DM: I did say to JP, you know how much I don’t  agree with suicide. And JP promised me, he did, er think about it. But he wouldn’t do it. It was kinda spur of the moment talk. And promised me he couldn’t live without me. His children. His family.

Commentator: But it was a promise he was unable to keep. On 27th May 2018, Danielle found JP’s body in the garden of the home they shared.

DM: I still don’t understand why JP done it. It’ll never leave. 

Steven Finnigan [JP’s brother]

Well, I felt hopeless. Because I was in a completely different country. An, I felt that he knew, I’d stopped im before. So with me out of the way, I’d no stop im, you know what I mean?

Leah Finnigan [JP’s ex-wife]

All day, every day, he suffered so much. And I…My heart breaks that he wasn’t able to get the help he needed. He shoulda got help. He shoulda. He shouldn’t have been up to im to ask for it.  It shouldn’t ave. That should have been given to him… It should be an automatic thing… It’s men and women… it’s so sad.

Commentator: After Afghanistan the army attempted to screen soldiers [eg video Expressing my Emotions – This is Belonging: Army Jobs 2018] for mental-health problems. But it wasn’t effective.

Instead the MOD is trying to change the whole culture in the armed forces. As this recruitment video shows.

Tobias Ellwood:

When I was in the armed forces, you were reluctant to say anything, you were intimidated.

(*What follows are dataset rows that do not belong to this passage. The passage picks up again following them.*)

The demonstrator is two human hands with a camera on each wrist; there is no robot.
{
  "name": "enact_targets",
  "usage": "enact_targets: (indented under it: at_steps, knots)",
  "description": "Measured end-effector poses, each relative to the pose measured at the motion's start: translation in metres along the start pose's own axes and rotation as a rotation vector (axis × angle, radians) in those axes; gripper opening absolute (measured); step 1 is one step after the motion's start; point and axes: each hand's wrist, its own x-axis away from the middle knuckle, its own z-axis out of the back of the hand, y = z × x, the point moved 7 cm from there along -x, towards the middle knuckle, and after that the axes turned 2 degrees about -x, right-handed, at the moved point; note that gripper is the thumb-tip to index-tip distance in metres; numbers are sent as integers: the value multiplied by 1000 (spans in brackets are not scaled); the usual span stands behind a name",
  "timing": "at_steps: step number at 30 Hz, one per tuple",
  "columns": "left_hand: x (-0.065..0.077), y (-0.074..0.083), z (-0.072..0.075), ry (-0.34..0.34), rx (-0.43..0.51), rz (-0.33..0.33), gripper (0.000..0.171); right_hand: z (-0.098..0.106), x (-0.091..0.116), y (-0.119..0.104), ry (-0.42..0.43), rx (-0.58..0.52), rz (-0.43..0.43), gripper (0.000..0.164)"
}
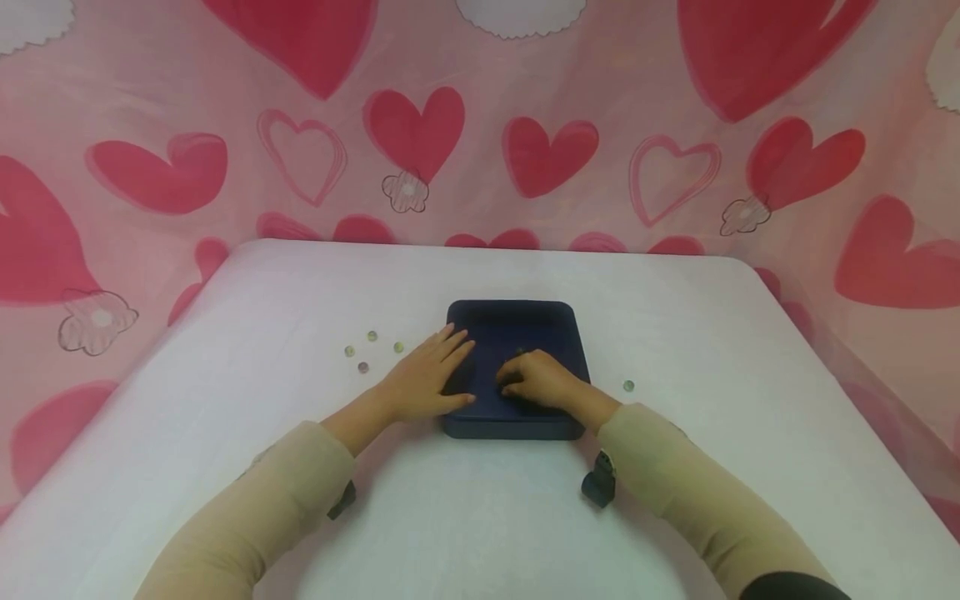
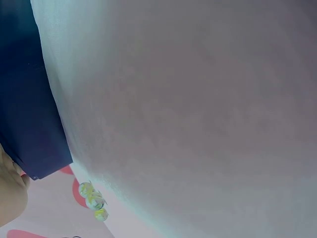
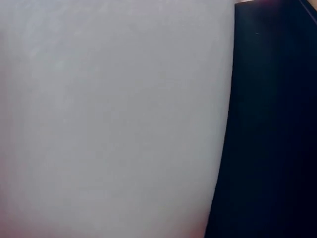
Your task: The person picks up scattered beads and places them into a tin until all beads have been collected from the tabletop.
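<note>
A dark blue rectangular tray (image 1: 486,429) stands on the white table, its raised rim facing up. My left hand (image 1: 429,379) rests at the tray's left rim, fingers spread and straight. Inside the tray is my right hand (image 1: 542,379), its fingers bent down toward the floor of the tray; what lies under the fingertips is hidden. A small marble (image 1: 520,352) shows just beyond the knuckles of that hand. In the left wrist view, part of the left hand (image 2: 11,191) appears beside the tray's dark wall (image 2: 34,114).
Left of the tray lie several clear glass marbles (image 1: 372,336), also seen as a cluster of marbles (image 2: 95,201) in the left wrist view. One more marble (image 1: 628,386) sits right of the tray. A pink cloth with hearts (image 1: 551,157) hangs behind the table.
</note>
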Motion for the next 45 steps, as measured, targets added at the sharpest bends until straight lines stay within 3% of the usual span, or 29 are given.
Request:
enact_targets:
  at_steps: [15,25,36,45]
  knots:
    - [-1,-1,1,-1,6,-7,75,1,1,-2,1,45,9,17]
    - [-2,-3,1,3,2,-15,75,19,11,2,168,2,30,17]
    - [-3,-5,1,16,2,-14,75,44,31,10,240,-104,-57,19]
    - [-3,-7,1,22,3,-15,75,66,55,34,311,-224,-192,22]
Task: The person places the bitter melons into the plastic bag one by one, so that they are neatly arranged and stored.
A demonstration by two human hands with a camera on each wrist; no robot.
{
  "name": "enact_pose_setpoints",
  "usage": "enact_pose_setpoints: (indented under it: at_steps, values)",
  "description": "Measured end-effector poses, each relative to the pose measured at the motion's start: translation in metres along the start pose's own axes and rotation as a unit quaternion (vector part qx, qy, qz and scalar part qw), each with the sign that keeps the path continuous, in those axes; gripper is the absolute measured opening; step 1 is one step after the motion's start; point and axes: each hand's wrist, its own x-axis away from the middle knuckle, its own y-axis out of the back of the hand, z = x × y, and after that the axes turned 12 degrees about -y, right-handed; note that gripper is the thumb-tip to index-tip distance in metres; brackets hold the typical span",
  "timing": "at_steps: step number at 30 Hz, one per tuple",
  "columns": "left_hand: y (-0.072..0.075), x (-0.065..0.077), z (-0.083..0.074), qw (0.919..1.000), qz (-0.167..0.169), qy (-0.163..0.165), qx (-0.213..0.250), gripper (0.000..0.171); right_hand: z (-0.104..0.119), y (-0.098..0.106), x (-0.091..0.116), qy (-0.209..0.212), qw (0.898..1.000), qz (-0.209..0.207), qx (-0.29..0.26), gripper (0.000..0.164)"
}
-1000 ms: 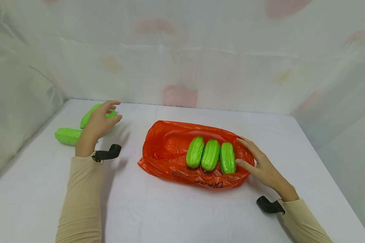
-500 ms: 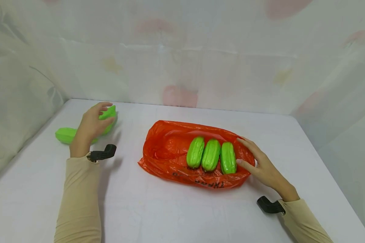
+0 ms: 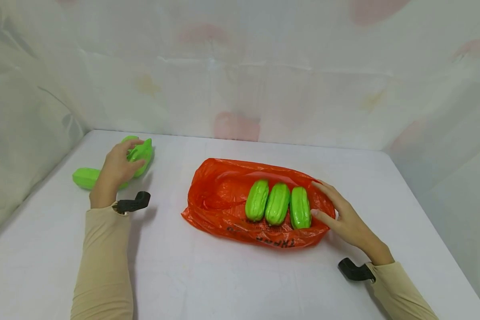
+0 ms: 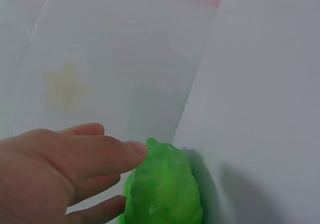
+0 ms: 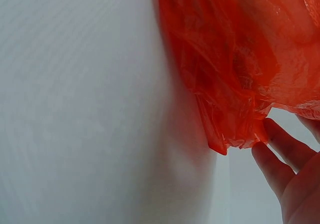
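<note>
At the far left, my left hand (image 3: 118,169) is beside a bright green, ribbed gourd (image 3: 143,155) with a pointed tip. Its fingers reach over the gourd's far side and its thumb lies on the near side. The left wrist view shows extended fingers beside the bumpy gourd (image 4: 162,189); whether they touch it I cannot tell. My right hand (image 3: 350,224) holds the right rim of a red plastic bag (image 3: 212,168), which lies with its mouth open. Three green gourds (image 3: 277,204) sit side by side inside. In the right wrist view, fingertips (image 5: 270,161) meet the bag's crumpled end.
Another green gourd (image 3: 87,178) lies left of my left wrist, partly hidden by it. A further green piece (image 3: 130,138) shows behind the hand. White cloth covers the table (image 3: 224,284), and a patterned curtain (image 3: 264,89) rises at its back edge.
My left hand has moved left and slightly lower, coming down around the pointed gourd, which now shows between thumb and fingers. The right hand and the bag stay nearly still.
</note>
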Motion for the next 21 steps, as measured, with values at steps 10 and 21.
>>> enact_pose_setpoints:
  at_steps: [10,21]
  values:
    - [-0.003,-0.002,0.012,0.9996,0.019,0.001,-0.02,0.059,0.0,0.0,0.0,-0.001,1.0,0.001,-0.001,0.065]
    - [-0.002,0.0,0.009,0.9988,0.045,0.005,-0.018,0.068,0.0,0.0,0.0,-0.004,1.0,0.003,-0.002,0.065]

You were told to grab a mansuit and sort yourself out. Em, certainly, there was no recognition that there was perhaps that there was something there that might need attention. And if you dealt with it right away it wouldn’t incubate into something…worse. And eh, that’s what we’re trying to change now.

Commentator: But any change will come too late for combat, front-line soldiers of Iraq and Afghanistan.

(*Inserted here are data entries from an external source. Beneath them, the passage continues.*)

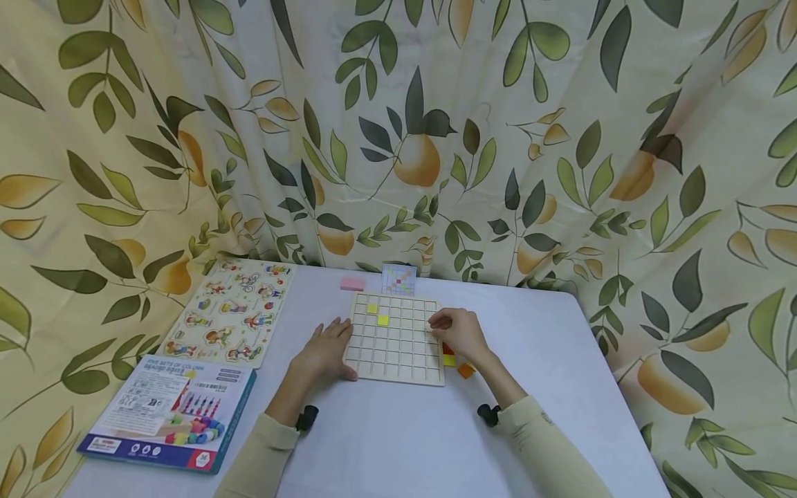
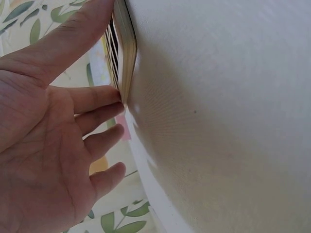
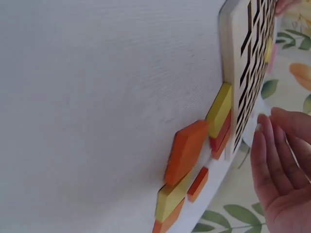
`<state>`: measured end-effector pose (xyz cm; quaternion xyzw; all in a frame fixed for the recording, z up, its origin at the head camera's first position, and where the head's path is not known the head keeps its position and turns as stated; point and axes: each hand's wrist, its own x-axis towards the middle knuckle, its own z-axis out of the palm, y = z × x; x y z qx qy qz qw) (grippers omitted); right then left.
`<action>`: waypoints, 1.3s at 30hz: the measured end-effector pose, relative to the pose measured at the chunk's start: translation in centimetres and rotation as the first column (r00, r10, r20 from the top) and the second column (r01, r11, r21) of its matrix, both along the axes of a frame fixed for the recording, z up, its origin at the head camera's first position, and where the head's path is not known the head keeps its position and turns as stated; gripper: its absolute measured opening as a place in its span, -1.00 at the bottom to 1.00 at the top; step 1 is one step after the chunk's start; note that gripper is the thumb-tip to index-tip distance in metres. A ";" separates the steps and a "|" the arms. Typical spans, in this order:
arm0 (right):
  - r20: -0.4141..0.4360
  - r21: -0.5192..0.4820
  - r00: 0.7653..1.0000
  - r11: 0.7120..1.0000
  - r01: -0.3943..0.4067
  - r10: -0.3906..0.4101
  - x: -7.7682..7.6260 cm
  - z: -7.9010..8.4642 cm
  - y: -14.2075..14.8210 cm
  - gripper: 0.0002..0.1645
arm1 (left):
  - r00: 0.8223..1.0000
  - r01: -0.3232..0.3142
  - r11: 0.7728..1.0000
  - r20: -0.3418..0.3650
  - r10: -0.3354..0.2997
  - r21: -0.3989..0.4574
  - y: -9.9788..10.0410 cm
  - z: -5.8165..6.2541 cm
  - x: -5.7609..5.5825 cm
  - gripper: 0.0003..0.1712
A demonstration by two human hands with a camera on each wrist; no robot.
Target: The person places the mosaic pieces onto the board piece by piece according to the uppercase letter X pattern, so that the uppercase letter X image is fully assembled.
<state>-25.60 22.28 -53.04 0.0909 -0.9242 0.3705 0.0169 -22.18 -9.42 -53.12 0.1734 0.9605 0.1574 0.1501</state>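
Basically, a wooden grid board lies flat on the white tabletop, between both hands. Left hand: at the board's left side, fingers stretched forward along the edge, thumb set apart near the lower left corner. Left wrist view has the index and middle fingertips at the board's edge, ring and little fingers clear of it, thumb reaching along the board. Right hand: raised over the board's right edge, thumb and fingertips brought together; cannot tell whether a tile sits between them. Right wrist view puts those fingertips beside the board's face, above the loose tiles.

On the grid, upper left area: two yellow square tiles, one up and left of the other, set diagonally, well apart from the right fingers. Loose tiles, red, yellow and orange, lie right of the board, below the right hand; a yellow tile is right at the board's edge, an orange tile just beside it.

Beyond the board: a pattern card and a pink block. Far left: a puzzle sheet with child figures, and nearer, a bead-set box. Leaf-and-fruit curtain behind.
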 end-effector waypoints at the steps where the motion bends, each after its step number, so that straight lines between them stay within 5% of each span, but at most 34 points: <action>1: 0.005 0.015 1.000 1.000 0.006 -0.006 0.2 0.0 0.3 -0.83 | 1.000 0.000 1.000 0.000 0.000 0.001 0.0 0.1 0.0 0.30; 13: 0.045 0.206 0.997 0.978 0.045 -0.055 2.0 -0.4 2.4 -0.83 | 1.000 -0.002 1.000 -0.005 0.002 -0.011 0.1 0.2 0.0 0.30; 39: 0.054 0.189 0.994 0.978 0.085 -0.097 2.8 -0.8 2.5 -0.74 | 1.000 -0.020 1.000 0.003 0.020 0.017 0.1 -0.3 0.1 0.31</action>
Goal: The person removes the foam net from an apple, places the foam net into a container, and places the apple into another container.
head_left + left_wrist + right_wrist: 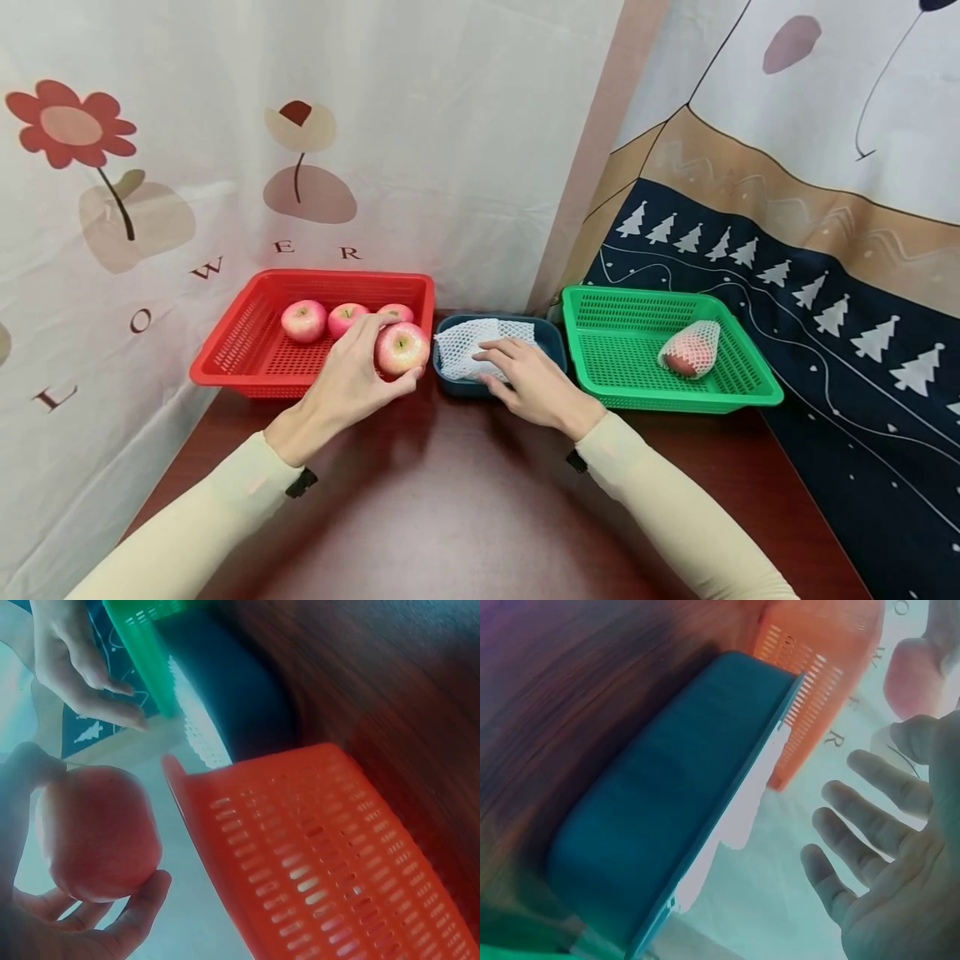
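An apple, pink-red with a yellowish top, is gripped between the thumb and fingers of my left hand. In the left wrist view the held apple is raised beside the red basket's rim. My right hand is over the dark blue tray, its fingers spread and slightly bent. White foam fruit nets lie in that tray. The right wrist view shows the right hand holding nothing, its fingertips apart from the foam nets.
On the left, a red basket contains several apples. To the right stands a green basket with one apple in a foam net. All three containers line the back of the brown table, before a printed curtain.
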`<action>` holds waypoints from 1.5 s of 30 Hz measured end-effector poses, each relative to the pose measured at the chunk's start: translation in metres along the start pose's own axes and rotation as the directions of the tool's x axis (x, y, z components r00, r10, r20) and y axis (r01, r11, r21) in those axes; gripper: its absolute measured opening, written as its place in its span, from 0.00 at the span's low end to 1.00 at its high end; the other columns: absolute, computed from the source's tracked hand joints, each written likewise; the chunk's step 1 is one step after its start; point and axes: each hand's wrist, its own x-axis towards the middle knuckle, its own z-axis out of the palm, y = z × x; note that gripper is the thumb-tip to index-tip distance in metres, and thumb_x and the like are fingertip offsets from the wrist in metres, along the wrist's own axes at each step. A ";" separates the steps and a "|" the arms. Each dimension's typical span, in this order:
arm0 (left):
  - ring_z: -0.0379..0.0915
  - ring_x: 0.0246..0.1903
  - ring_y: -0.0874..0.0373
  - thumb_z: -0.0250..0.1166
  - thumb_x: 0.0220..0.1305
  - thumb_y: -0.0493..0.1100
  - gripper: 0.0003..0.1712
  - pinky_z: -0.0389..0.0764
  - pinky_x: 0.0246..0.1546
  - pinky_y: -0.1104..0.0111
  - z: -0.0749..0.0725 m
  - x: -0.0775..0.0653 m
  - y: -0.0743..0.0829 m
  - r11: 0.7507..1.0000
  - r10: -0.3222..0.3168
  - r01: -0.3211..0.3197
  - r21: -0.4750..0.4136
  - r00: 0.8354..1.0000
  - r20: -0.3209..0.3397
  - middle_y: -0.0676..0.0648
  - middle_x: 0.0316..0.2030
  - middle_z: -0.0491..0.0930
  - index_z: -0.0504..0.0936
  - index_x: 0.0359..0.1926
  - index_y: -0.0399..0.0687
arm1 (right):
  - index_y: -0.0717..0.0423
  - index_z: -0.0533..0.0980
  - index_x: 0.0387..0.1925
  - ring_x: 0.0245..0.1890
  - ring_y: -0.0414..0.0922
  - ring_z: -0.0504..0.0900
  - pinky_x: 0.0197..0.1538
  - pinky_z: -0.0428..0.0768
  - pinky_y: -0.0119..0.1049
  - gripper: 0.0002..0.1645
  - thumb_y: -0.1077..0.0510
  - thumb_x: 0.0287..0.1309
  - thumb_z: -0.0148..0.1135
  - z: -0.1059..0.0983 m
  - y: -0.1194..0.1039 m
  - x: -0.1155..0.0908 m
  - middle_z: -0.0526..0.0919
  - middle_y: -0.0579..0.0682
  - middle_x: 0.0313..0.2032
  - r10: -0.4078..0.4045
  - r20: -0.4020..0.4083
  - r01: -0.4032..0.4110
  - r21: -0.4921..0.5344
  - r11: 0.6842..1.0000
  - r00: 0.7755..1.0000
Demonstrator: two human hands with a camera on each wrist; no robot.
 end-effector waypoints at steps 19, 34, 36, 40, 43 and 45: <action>0.77 0.63 0.39 0.85 0.61 0.47 0.45 0.90 0.60 0.35 -0.029 0.010 -0.031 0.983 -0.162 0.154 0.098 0.983 0.081 0.35 0.66 0.80 0.78 0.76 0.41 | 0.48 0.84 0.75 0.79 0.56 0.81 0.81 0.81 0.62 0.24 0.49 0.87 0.67 -0.029 0.008 -0.045 0.83 0.54 0.78 0.012 -0.120 -0.012 0.005 1.000 0.993; 0.76 0.62 0.34 0.82 0.66 0.48 0.41 0.82 0.64 0.32 -0.061 0.021 -0.052 0.947 -0.298 0.280 0.160 0.948 0.106 0.33 0.66 0.77 0.75 0.73 0.40 | 0.50 0.84 0.75 0.79 0.58 0.82 0.80 0.81 0.67 0.25 0.49 0.85 0.70 -0.056 0.019 -0.064 0.84 0.56 0.78 0.065 -0.142 -0.065 0.005 0.998 0.988; 0.76 0.62 0.33 0.82 0.66 0.49 0.42 0.83 0.64 0.32 -0.066 0.022 -0.057 0.938 -0.321 0.298 0.177 0.939 0.121 0.32 0.66 0.77 0.75 0.75 0.40 | 0.50 0.84 0.75 0.80 0.59 0.81 0.81 0.80 0.68 0.26 0.49 0.85 0.70 -0.057 0.021 -0.067 0.83 0.55 0.78 0.080 -0.131 -0.079 0.009 0.997 0.988; 0.74 0.64 0.30 0.81 0.67 0.52 0.45 0.83 0.62 0.31 -0.076 0.024 -0.069 0.919 -0.362 0.323 0.225 0.919 0.156 0.29 0.68 0.76 0.75 0.77 0.38 | 0.50 0.84 0.75 0.81 0.60 0.79 0.81 0.80 0.69 0.26 0.48 0.85 0.70 -0.061 0.025 -0.072 0.82 0.55 0.79 0.100 -0.123 -0.099 0.017 0.995 0.987; 0.72 0.67 0.28 0.80 0.66 0.54 0.47 0.81 0.64 0.29 -0.082 0.026 -0.077 0.908 -0.384 0.331 0.258 0.904 0.190 0.27 0.70 0.74 0.74 0.78 0.36 | 0.50 0.84 0.76 0.81 0.61 0.79 0.80 0.79 0.70 0.26 0.48 0.84 0.71 -0.065 0.028 -0.074 0.82 0.56 0.80 0.105 -0.127 -0.102 0.029 0.994 0.986; 0.72 0.67 0.27 0.80 0.66 0.54 0.47 0.80 0.65 0.27 -0.085 0.027 -0.082 0.900 -0.399 0.337 0.278 0.893 0.211 0.27 0.71 0.74 0.74 0.77 0.35 | 0.50 0.84 0.76 0.81 0.61 0.79 0.80 0.79 0.70 0.27 0.49 0.83 0.72 -0.068 0.030 -0.074 0.82 0.56 0.80 0.108 -0.125 -0.104 0.035 0.994 0.986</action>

Of whom 17% are suffering from probable PTSD. (source: KMCHR, October 2018 and refers to ex-serving personnel).

Commentator: Those sufferers include friends of JP. Men who fought alongside him. Daniel and Lee have both been diagnosed with PTSD. But it wasn’t until JP’s death, they faced up to their own thoughts to suicide.

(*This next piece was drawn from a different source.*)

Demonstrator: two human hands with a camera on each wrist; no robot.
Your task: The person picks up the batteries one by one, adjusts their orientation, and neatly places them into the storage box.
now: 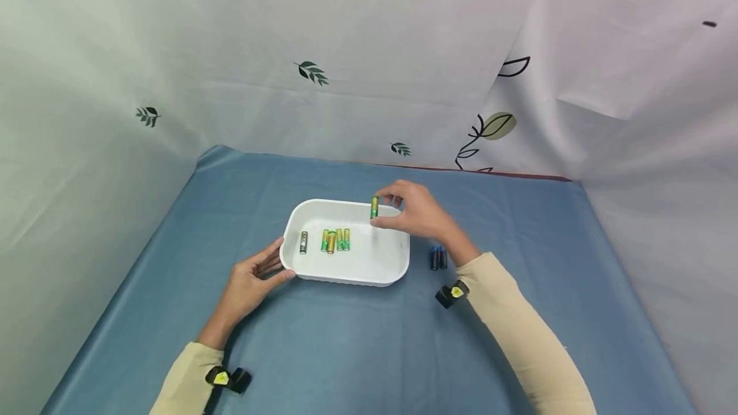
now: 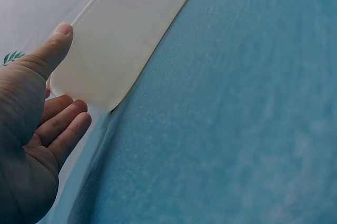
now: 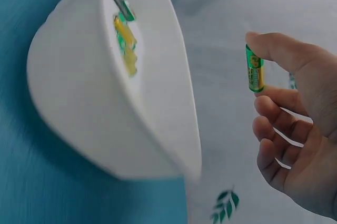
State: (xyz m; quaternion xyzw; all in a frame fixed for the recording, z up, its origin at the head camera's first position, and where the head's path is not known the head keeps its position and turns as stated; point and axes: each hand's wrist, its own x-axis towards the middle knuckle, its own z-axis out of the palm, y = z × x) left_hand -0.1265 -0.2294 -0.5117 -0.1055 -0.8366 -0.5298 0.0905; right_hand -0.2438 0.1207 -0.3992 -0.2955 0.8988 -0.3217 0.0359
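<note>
A white plastic tray [image 1: 346, 273] stands on the blue cloth. My left hand [image 1: 252, 284] holds its left end, thumb at the front corner and fingers along the end wall; the left wrist view shows the thumb on the rim. Above the tray's right part, my right hand [image 1: 416, 211] pinches a green-and-yellow battery [image 3: 255, 69] by its two ends between thumb and index finger. Inside the tray, several green-and-yellow batteries [image 1: 331, 242] lie side by side, with one black-and-silver battery [image 1: 303, 242] to their left.
Two dark blue batteries [image 1: 435, 258] lie on the blue cloth [image 1: 346, 351] right of the tray, close to my right forearm. Pale fabric walls [image 1: 357, 114] with leaf prints enclose the back and sides. Both wrists carry small black cameras [image 1: 239, 380].
</note>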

Daniel: speaking about JP. I’d say he was one of the strongest soldiers. One of the strongest men I knew. Took his own life. But I understood why. I didn’t blame him. I didn’t judge him. To my shame, the first thought in my mind was he’s out of the pain now. And er, he hasn’t got all these things going round in his head. It was just complete and utter jealousy.

Lee: I didn’t know I was suicidal until you battle these demons and you feel numb.

Commentator: In the years since JP’s death, both have sought help.

Daniel: I’ve said it before and I’ll say it again, JP’s death gave me life. Something changed in me. From that day I put the drugs down and I went into treatment and I got better. It was all down to JP’s death. Give me my life.   

Lee: Just getting over that line to say I needed help was probably the hardest thing I’ve ever done. [Pictures of him with his wife and family, toddlers and baby]. Going back to therapy. That first session, was hard, really hard.

Commentator: The family and friends in this film had done so in the hope more veterans would have the courage to seek help.

 

JH:It was hard, the first week, I couldn’t even say his name, but it’s what he wanted. Baby Kevin Holt III. Now I’ve got a little mini Kev. I hope he’s not as naughty as Uncle Kev.

 

 

  

 

 

 

 

 

Comments

A good review! You certainly underline how cruel war is, and the peace afterwards! I am by no means a pacifist, as I do believe military use is often necessary, for defence and for sometimes trying to put things right! Both Iraq and Afghanistan turned out badly in many ways, but I still believe Saddam was a b*****d who needed removing, and the Taliban are stone age creeps, Nation building is very difficult. The western allies failed completely in nation building in Iraq, but a nation is learning to govern itself hopefully. In Afghanistan Taliban were willing to murder so many opponents, it proved impossible for Afghans to stand against them. 

Saddam was evil. But they were bullshit reasons for a war that was an easy military victory but a long-term political failure. It achieved very little and at such a stupendous cost is seems like folly now. Nationbuilding can be difficult as you point out Destroyng a nation is simple. Just ask Trump.